D - more or less power than C++?

Walter Bright newshound at digitalmars.com
Fri Mar 3 20:02:35 PST 2006


"Andrew Fedoniouk" <news at terrainformatica.com> wrote in message 
news:dub0rk$2eje$1 at digitaldaemon.com...
> There is no way currently in D to implement "guarded variable":
>
> something s = ....;
>
> I cannot write code which will allow to catch
> assignment to the variable (concrete memory region if you wish).
> Just nothing for that in D at all - variables are naked.

There are assign-at-compile-time and assign-once variables. What major niche 
does a guarded variable serve?

>> I don't really understand this, as many languages have serious libraries 
>> without const - such as Java, Python, C#, etc.
> 1) All these have builtin immutability. For example strings there
> are immutable objects.
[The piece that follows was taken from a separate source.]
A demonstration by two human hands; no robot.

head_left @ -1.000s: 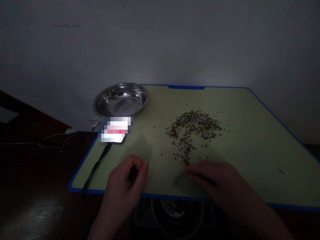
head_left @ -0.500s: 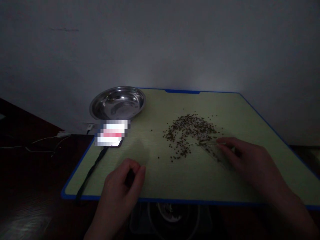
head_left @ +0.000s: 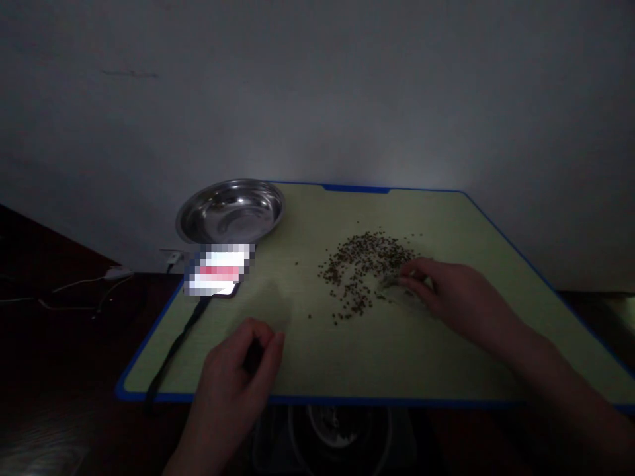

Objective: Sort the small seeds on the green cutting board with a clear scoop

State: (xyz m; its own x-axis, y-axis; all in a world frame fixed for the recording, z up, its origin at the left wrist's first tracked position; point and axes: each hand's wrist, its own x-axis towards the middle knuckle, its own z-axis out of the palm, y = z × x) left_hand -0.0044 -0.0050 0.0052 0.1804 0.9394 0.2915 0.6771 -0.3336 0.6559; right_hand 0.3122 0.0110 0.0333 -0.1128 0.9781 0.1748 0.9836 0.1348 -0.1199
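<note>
A pile of small dark seeds (head_left: 364,261) lies spread on a pale green table top with a blue rim (head_left: 347,360). My right hand (head_left: 451,294) rests at the pile's right edge, its fingers pinched on a small clear object (head_left: 397,283) that touches the seeds. My left hand (head_left: 238,370) sits near the table's front edge with its fingers curled against the thumb. What is inside it is hidden in the dark.
An empty steel bowl (head_left: 231,211) stands at the table's back left corner. In front of it lies a lit phone (head_left: 218,271), with a dark strap (head_left: 173,350) running off the front edge. A round container (head_left: 342,430) shows below the table. Cables (head_left: 84,291) lie at the left.
My right hand has gone from the front edge up and right, then in to the right side of the seed pile with the clear object. My left hand stayed put.
</note>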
D has no strings so it must have
> some features in the language allowing to implement such
> objects as a library.

You can do so by only allowing private functions access to the underlying 
data. There is no notion of "const-correctness" or const as a type modifier 
in any of those languages.


> If you can do something in C/C++ you must
> be able to do it in D. This is it.
>
> Postulate: D must include all features C++ has now.

Are you suggesting D must have a preprocessor, too?
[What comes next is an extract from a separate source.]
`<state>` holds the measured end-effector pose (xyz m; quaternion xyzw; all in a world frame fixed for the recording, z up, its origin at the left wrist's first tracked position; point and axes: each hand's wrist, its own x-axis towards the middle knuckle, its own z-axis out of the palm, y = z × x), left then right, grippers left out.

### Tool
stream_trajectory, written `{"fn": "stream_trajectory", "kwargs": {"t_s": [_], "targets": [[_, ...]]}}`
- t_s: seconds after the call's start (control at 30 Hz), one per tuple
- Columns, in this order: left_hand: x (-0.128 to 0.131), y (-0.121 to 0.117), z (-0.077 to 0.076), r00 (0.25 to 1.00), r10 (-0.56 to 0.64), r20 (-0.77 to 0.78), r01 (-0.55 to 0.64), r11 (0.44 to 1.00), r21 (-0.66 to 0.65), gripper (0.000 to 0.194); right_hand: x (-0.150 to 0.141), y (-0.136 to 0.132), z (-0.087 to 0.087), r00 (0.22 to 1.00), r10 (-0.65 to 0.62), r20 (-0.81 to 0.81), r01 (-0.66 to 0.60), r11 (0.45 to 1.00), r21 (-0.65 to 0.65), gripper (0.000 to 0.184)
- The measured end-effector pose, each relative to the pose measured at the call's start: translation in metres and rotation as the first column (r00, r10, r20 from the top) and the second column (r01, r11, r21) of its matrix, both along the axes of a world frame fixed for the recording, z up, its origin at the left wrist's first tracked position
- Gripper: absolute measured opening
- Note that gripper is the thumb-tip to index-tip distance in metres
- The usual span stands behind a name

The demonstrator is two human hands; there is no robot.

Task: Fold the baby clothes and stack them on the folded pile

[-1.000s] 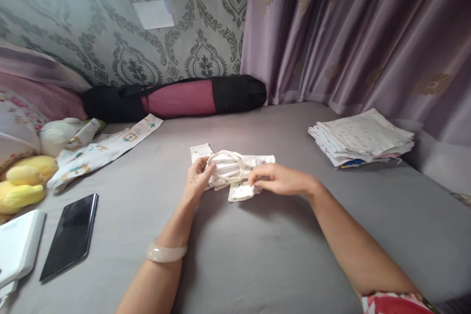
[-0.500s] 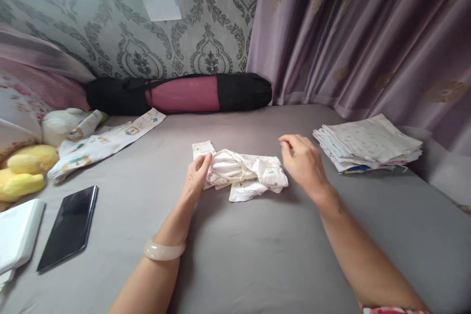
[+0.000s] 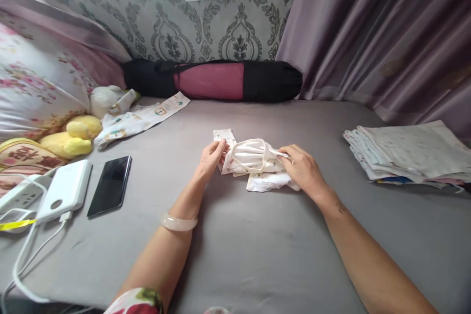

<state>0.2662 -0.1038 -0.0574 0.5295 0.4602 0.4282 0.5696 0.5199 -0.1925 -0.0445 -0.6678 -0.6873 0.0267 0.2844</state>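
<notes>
A small white printed baby top [image 3: 253,159] with cream edging lies bunched on the grey sheet in the middle of the head view. Its neck opening faces me, and one sleeve sticks out toward the near side. My left hand [image 3: 214,157] pinches the garment's left end, close to the other sleeve. At the opposite end, my right hand [image 3: 300,164] has its thumb and fingers closed on the fabric. Parts of the cloth under both hands are hidden.
Folded cloths [image 3: 408,149] form a stack at the right. On the left lie a printed garment [image 3: 147,120], a yellow plush toy [image 3: 73,140], a black phone [image 3: 110,185], a white power bank [image 3: 65,190] with cables, and a power strip [image 3: 22,194]. A long black-and-pink bag [image 3: 209,81] lies along the wall.
My right hand has come down from beside the garment and taken hold of its right end. My left hand keeps its grip. The camera has turned to the left.
</notes>
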Motion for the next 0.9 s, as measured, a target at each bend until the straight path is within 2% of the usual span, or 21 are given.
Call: {"fn": "stream_trajectory", "kwargs": {"t_s": [0.13,0.2,0.33,0.5,0.63,0.77,0.9], "targets": [[-0.014,-0.003,0.004,0.97,-0.236,-0.056,0.239,0.97,0.051,0.038,0.013,0.005,0.002,0.973,-0.095,-0.211,0.085,0.995,-0.053,0.018],[-0.02,-0.003,0.003,0.942,-0.331,-0.059,0.334,0.942,0.035,0.037,0.017,0.006,0.003,0.953,-0.116,-0.279,0.112,0.993,-0.031,0.019],[-0.026,-0.002,-0.003,0.906,-0.415,-0.083,0.416,0.91,-0.007,0.043,0.021,0.008,0.004,0.923,-0.116,-0.367,0.147,0.987,0.057,0.021],[-0.026,0.001,-0.009,0.918,-0.378,-0.121,0.381,0.925,0.002,0.036,0.022,0.007,0.007,0.931,-0.104,-0.35,0.138,0.988,0.073,0.026],[-0.025,0.003,-0.012,0.945,-0.31,-0.101,0.314,0.949,0.027,0.032,0.02,0.004,0.013,0.941,-0.074,-0.329,0.085,0.996,0.019,0.023],[-0.022,0.006,-0.017,0.971,-0.233,-0.06,0.239,0.963,0.127,0.034,0.016,0.002,0.016,0.933,-0.067,-0.353,0.059,0.998,-0.033,0.022],[-0.018,0.007,-0.02,0.978,-0.195,-0.073,0.206,0.954,0.217,0.03,0.012,0.001,0.014,0.945,-0.008,-0.326,0.009,1.0,0.001,0.022]]}}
>> Try doing nested functions elegantly in C++ <g>.
> Agree, they are useful. But if used with care.
> As soon as you can get address of such inner function
> then you are in trouble - result of later call of such function
> is non-deterministic.

True, one can get into trouble doing that wrong, but it isn't conceptually 
any different from the following C++ code:

    int *p;
    void foo()
    {    int i;
        p = &i;
    }

    void test()
    {
        ... = *p;
    }

So I would not argue that it is a defect *in comparison to C++*.


> D inner classes for example - strange halfly implemented Java feature.

How so?

> Scope guards are generally good
> but without clear and strict definition of execution model - almost 
> useless - syntactic noise.

I strongly disagree there. I thought I had answered your questions about 
that in the scope guard thread.

> "auto zoo" there too.  Over-qualified 'static' All that private/protected 
> stuff
> is just not finished yet - I was fighting with it in Harmonia - never win.
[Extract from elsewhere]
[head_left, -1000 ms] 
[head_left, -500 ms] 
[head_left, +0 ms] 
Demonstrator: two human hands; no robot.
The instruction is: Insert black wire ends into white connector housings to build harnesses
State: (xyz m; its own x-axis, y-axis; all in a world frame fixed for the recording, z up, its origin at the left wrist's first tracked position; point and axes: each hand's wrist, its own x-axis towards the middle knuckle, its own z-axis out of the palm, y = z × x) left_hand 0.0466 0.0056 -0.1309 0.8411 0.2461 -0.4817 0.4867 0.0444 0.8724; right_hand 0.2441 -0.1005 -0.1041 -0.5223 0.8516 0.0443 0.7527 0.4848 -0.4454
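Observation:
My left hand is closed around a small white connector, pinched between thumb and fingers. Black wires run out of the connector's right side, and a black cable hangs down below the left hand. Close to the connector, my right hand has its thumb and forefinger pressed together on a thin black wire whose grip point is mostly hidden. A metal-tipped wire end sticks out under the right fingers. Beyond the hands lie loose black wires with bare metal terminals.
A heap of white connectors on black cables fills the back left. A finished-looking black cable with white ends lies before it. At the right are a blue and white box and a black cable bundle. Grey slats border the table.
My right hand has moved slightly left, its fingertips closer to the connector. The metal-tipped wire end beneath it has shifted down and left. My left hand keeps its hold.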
The private/protected stuff works like it does in C++.

> OT: I was proposing readonly ranges and pointers as a simple alternative / 
> palliative
> of problem #1. At least they allow to have lightweight and fast strings as 
> in Java/C#/Python.

Java/C#/Python do not have lightweight and fast strings. There are some 
layers of complexity there that are hidden, but are there.